1

Suppose I have the following data frame:

df <- data.frame(A = c(1, 2, 3), B = c("a", "b", "c"), C = c(4, 5, 6))

  A B C
1 1 a 4
2 2 b 5
3 3 c 6

If I wanted to know the position of a column e.g. column B, then I can use:

which(names(df)=="B")

Or

grep("B", names(df))

In both cases, I get 2, but what if I wanted to know the positions of columns A and C at the same time? That is, I want to enter a vector of column names, and get a vector of their positions. So, if I entered "A", "C", the result should be 1 3.

The two above examples I've used don't seem to work when entering a vector of column names instead of a single one.
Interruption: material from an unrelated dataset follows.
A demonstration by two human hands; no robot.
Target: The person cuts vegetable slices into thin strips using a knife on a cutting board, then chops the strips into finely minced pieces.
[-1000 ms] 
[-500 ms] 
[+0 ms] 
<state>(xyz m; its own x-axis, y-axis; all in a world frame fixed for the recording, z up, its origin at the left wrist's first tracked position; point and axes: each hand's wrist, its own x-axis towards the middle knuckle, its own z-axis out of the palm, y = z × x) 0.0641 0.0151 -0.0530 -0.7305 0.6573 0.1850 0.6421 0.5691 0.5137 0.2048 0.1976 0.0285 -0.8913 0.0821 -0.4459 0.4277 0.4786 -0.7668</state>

I know I can do this with loops, but is there a method that achieves better performance?

Yang Li
  • 462
  • 1
  • 8
  • 21

2 Answers2

6

No *apply/loop needed. You need match. See the doc at ?match. For instance:

match(c("A","C"),names(df))
#[1] 1 3

Other *apply/loops solutions are way worse performance-wise.

nicola
  • 24,005
  • 3
  • 35
  • 56
  • Accepted, thanks! Regarding the dupe, I don't think "find positions for a list of column names in a data frame" is the same as "find *the* position of an element in a vector, Bonus: find multiple" - Just because they end up using the same function. Especially because this question also involves a performance-comparing aspect between `match` and loops – Yang Li Jan 18 '17 at 22:40
  • It's exactly the same: the `v` vector of the other question is represented here by `names(df)` (which, by the way, *is* a vector). You want to find the positions of the elements of a vector in another; the fact that the second vector is represented by the column names of a `data.frame` is totally irrelevant. – nicola Jan 18 '17 at 22:44
  • I respectfully disagree, but won't bother disputing it. Also, FWIW, I was watching and you're answer was earlier than @DavidArenburg's (now deletd) comment which contained the same answer, so you don't need to worry about that :) – Yang Li Jan 18 '17 at 22:55
1

consider sapply() as internally a for loop; which iterates through the list of columnnames and then applies grep/which

sapply(vector.of.columns, function(x) which(names(df) == x))
joel.wilson
  • 8,243
  • 5
  • 28
  • 48